Roman Curia and Private Mass: An Age-Old Problem

by Andrea Grillo

The statements contained in the letter from Cardinal Sarah with regard to the “individual Mass” must be read in the light of an age-old question. Ever since the Roman Church has given itself a centralized bureaucracy, this organization has begun to assume the role of a “corporation” within of the Roman Church, shaping traditions from a unique and very one-sided notion of ecclesial life. All this started already in the Middle Ages and became even more accentuated after the Council of Trent. Hence it is not possible to understand the words of Sarah’s letter except by placing them within the context of the “form of life” that the Roman curia has imposed on its members for many centuries.

This environment clearly exerts pressure for the precise institutional purpose it pursues. It directly affects the experience of the subjects who are part of it. It is the “form of life” that becomes embodied in particular understandings and practices. Since the Middle Ages, the prayer secundum usum Romanae Curiae (“according to the use of the Roman Curia”) imposed itself on all clerics. This created that form of the “breviary” which became, for centuries, the ordinary form of prayer for all clerics. Note that this form was lightened in its burden of psalms and prayers due to the bureaucratic work required of curia officials.

In a similar way, the Roman curia, with its inevitably bureaucratic forms of life – that is, by reason of the duties to be performed by its members – has left its profound mark on the experience of the Eucharistic celebration, often reducing it to a “private mass” before the workday begins. It still happens today that many “officers,” before starting their workday, approach prayer and Mass in a strictly private form: alone, without community or people.

I am told that even the youngest members of the Roman curia, e.g. the numerous young priests who serve in the Congregation of Bishops which affects the life of various national Churches, often experience prayer and Eucharist rigorously individualistically, without community or people. They are to contribute to the choice of pastors but do not themselves live any sort of pastoral life. This anthropological, pastoral, spiritual, and theological limitation of the Roman curia then has the potential to inform all the curias of the universal church.

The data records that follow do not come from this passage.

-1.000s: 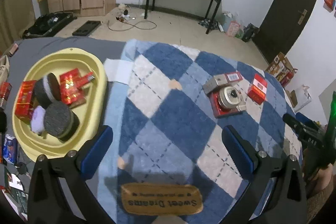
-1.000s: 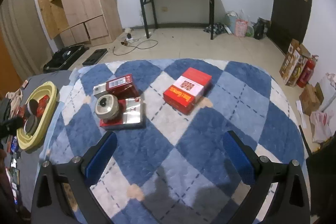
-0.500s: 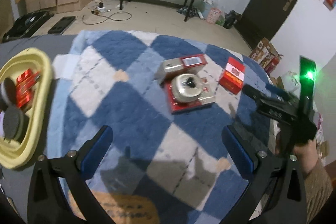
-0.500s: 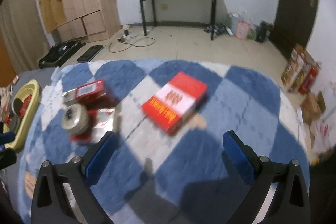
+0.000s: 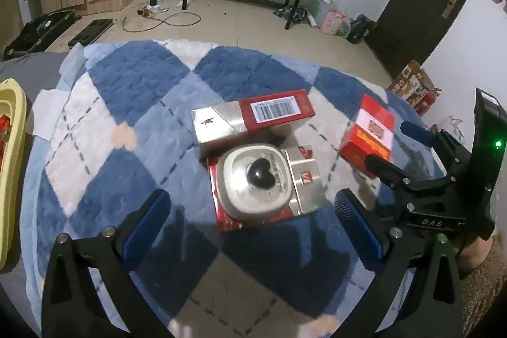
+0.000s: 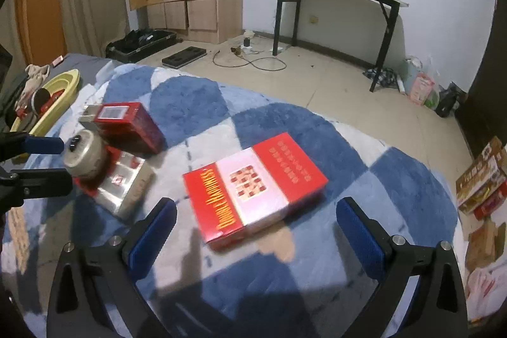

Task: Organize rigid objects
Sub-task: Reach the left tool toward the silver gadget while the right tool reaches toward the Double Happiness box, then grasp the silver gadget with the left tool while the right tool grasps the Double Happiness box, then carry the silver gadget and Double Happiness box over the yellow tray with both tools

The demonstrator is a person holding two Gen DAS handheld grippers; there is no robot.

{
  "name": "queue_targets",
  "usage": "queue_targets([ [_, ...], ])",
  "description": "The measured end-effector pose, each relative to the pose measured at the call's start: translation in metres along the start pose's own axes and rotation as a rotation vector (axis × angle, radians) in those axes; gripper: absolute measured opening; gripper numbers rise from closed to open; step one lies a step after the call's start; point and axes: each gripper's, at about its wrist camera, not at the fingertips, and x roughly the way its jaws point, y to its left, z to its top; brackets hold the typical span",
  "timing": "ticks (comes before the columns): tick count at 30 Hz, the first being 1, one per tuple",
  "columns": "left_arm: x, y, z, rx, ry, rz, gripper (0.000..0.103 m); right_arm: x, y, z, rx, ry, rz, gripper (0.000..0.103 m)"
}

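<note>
Through the left wrist camera I see a blue-and-white checked blanket point(image 5: 133, 103) spread over the bed. Near its middle lies a flat red-and-silver box point(image 5: 304, 189) with a rounded silver tin point(image 5: 255, 181) sitting on top; the tin has a black heart on its lid. Touching the far side of that box is a red-and-silver pack point(image 5: 250, 117) with a white barcode label facing up. My left tool point(image 5: 252, 222) hangs above the blanket just on the near side of the tin, its blue pads spread wide, gripping nothing and touching nothing. To the right a red carton point(image 5: 369, 133) with gold lettering rests on the blanket, and the right tool point(image 5: 396, 148) reaches in beside it. A yellow tray point(image 5: 12, 154) shows at the left edge.

Through the right wrist camera the red carton point(image 6: 253, 187) lies flat on the blanket point(image 6: 190, 103), red at both ends with a pale band and red pattern across the middle. My right tool point(image 6: 255, 227) is fully released, its blue pads wide apart, with the carton's near end between them but apart from both. Further left I see the barcode pack point(image 6: 126, 125), the tin point(image 6: 84, 152) on the silver box point(image 6: 125, 190), the left tool point(image 6: 41, 160) beside them, and the yellow tray point(image 6: 63, 94) holding round dark items at the far left.
</note>
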Motion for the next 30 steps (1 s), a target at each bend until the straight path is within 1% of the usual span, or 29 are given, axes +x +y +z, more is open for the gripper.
queue_targets([
  [2, 0.006, -0.001, 0.000, 0.000, -0.001, 0.005, 0.103, 0.008, 0.002, 0.002, -0.039, 0.011, -0.011, 0.103],
  [4, 0.011, 0.001, 0.002, -0.003, -0.001, 0.008, 0.103, 0.017, 0.005, 0.004, -0.070, 0.020, 0.001, 0.103],
  [7, 0.017, 0.003, 0.003, -0.022, -0.002, 0.000, 0.103, 0.034, 0.006, 0.007, -0.087, 0.039, 0.003, 0.103],
  [10, 0.021, 0.009, 0.004, -0.041, -0.003, 0.006, 0.100, 0.043, 0.009, 0.012, -0.105, 0.052, -0.003, 0.103],
  [11, 0.022, 0.012, 0.004, -0.051, -0.006, 0.008, 0.092, 0.045, 0.009, 0.014, -0.106, 0.046, -0.006, 0.101],
  [12, 0.024, 0.014, 0.004, -0.054, -0.003, 0.010, 0.087, 0.046, 0.008, 0.016, -0.102, 0.044, -0.008, 0.101],
  [13, 0.025, 0.017, 0.004, -0.058, 0.003, 0.009, 0.077, 0.048, 0.008, 0.017, -0.099, 0.041, -0.008, 0.099],
  [14, 0.025, 0.019, 0.004, -0.061, 0.002, -0.003, 0.072, 0.049, 0.009, 0.017, -0.101, 0.038, -0.013, 0.093],
  [15, 0.024, 0.020, 0.004, -0.060, -0.001, -0.019, 0.066, 0.049, 0.011, 0.016, -0.101, 0.035, -0.017, 0.093],
  [16, 0.024, 0.017, 0.003, -0.039, 0.001, -0.029, 0.055, 0.049, 0.012, 0.015, -0.094, 0.024, -0.028, 0.093],
  [18, 0.021, 0.012, 0.003, 0.000, -0.005, -0.006, 0.054, 0.047, 0.016, 0.012, -0.079, 0.014, -0.044, 0.092],
  [19, 0.019, 0.012, 0.002, 0.005, -0.005, -0.007, 0.052, 0.044, 0.017, 0.010, -0.068, 0.010, -0.053, 0.092],
  [22, 0.011, 0.016, 0.001, -0.005, 0.005, -0.027, 0.051, 0.036, 0.023, 0.005, -0.019, 0.002, -0.057, 0.092],
  [25, -0.002, 0.023, -0.006, -0.002, 0.007, -0.028, 0.051, 0.021, 0.029, 0.000, 0.035, -0.015, -0.061, 0.092],
  [30, -0.028, 0.037, -0.013, -0.010, -0.011, -0.044, 0.051, -0.011, 0.041, -0.006, 0.145, -0.045, -0.045, 0.092],
])
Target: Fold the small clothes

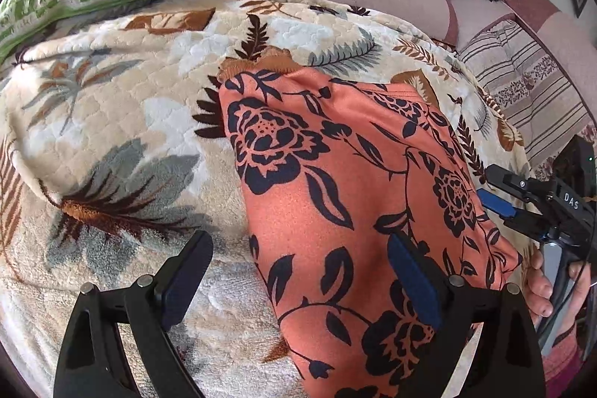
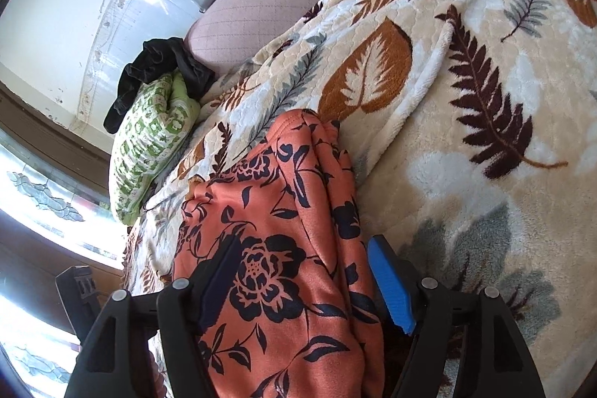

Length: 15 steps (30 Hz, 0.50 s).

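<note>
We see orange floral garment [image 1: 335, 196] on leaf-print blanket [image 1: 112, 122], long axis running near to far; we hold left tongs [image 1: 298, 282] and right tongs [image 2: 302, 282] released, straddling its near end, left nearer

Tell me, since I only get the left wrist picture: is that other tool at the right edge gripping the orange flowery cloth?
Observer: No. In the right wrist view the right gripper has its jaws open over the orange garment, gripping nothing.
Operator: Does the cloth lie flat there?
Observer: No, the side next to the leaf blanket is bunched in long folds.
Operator: What's past the green pillow?
Observer: A bright window with patterned glass, beyond the green pillow.
</note>
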Available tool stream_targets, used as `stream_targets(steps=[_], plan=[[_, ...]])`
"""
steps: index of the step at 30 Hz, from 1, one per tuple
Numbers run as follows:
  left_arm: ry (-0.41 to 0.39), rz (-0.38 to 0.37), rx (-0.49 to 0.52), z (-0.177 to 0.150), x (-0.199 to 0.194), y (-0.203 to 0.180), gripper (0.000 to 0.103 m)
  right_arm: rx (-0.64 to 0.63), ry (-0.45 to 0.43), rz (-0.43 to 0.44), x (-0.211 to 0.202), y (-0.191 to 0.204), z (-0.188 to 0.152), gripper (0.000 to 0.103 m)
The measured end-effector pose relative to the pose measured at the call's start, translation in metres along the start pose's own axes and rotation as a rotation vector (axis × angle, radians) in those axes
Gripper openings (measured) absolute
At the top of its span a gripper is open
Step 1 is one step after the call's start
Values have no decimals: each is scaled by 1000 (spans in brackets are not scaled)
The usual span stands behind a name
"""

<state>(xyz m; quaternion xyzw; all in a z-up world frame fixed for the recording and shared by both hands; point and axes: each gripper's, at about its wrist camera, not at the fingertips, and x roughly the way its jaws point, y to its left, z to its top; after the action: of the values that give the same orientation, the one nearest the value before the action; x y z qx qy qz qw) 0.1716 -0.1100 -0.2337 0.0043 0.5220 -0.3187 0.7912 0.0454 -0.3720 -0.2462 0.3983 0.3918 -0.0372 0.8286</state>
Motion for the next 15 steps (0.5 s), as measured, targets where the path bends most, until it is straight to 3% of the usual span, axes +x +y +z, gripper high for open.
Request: stream_targets(steps=[8, 15], plan=[[55, -161, -114, 3, 8, 27, 95, 140, 154, 117, 30, -37, 2, 74], [80, -171, -110, 3, 19, 23, 95, 136, 195, 203, 40, -35, -2, 83]])
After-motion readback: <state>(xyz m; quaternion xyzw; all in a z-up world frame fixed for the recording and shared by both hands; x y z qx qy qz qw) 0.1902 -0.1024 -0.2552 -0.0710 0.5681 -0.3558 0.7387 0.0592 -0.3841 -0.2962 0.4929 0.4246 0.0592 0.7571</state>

It is no coincidence that one of the most worrying implications of this trend was the idea, boldly conceived and proposed by the Roman curia, that we can speak of the right of every priest freely to decide  “in Masses celebrated without a congregation… to use either the Roman Missal published in 1962 … or the Roman Missal promulgated in 1970” (no. 2). This article, which stands at the beginning of the motu proprio Summorum Pontificum, is a sort of premise necessary to understand the reactions to the ban on “individual Mass” imposed by the Secretariat of State.

On this very delicate point, every priest – read every official of the Roman curia – is convinced that he does not have to answer to anyone. And we are entirely within that understanding, in full force for 1300 years, in which the Mass has been spoken of as an ecclesiasticum officium (“ecclesiastical office”). This distortion of worldview and perspective took on an apologetic in the last 100 years which was at first anti-modern and then anti-conciliar.

Thus it is that a norm arises from the particular environment of the Roman curia with all its inevitably determinative anthropological and ecclesiological characteristics. This norm endangers a more spiritually and theologically pastoral norm which would make the “individual Mass” a rare exception for extreme cases. Then the Mass, understood as a communal act rather than individual act, would normally be celebrated or concelebrated with the people for the salutary benefit of the priest’s spiritual and personal nourishment.

It is not surprising that Robert Sarah, as cardinal of the curia, acted along with three other cardinals of the curia – Burke, Mueller, Brandmueller. The strength of the usum Romanae Curiae overcomes any reasonable theology, spirituality, or anthropology. Sarah is able to put forth the strangest and most idiosyncratic arguments to make his case and to guard jealously those privileges that bureaucratic practice has imposed on the homines curiae (“men of the curia”).

By God’s grace, not everyone in the Roman curia aligns with these extreme ideas. There are notable examples that move in different and even opposing directions. But the Masses at the side altars of St. Peter’s have almost become, over the decades, symbols of the reliability and loyalty of obedient curial officials. This comes about in general silence, nourishing a sort of parallel life on the liturgical level, and it leaves its mark.

Inevitably, even the liturgical reform is perceived by the Roman curia as an excessive, unnecessary, and optional symbolic-ritual apparatus compared to the normal practice for curia officials. The normal practice is individual acts, in a language no longer in use, and this practice runs the danger of forming not just curial profession identity, but even Christian and ministerial identity.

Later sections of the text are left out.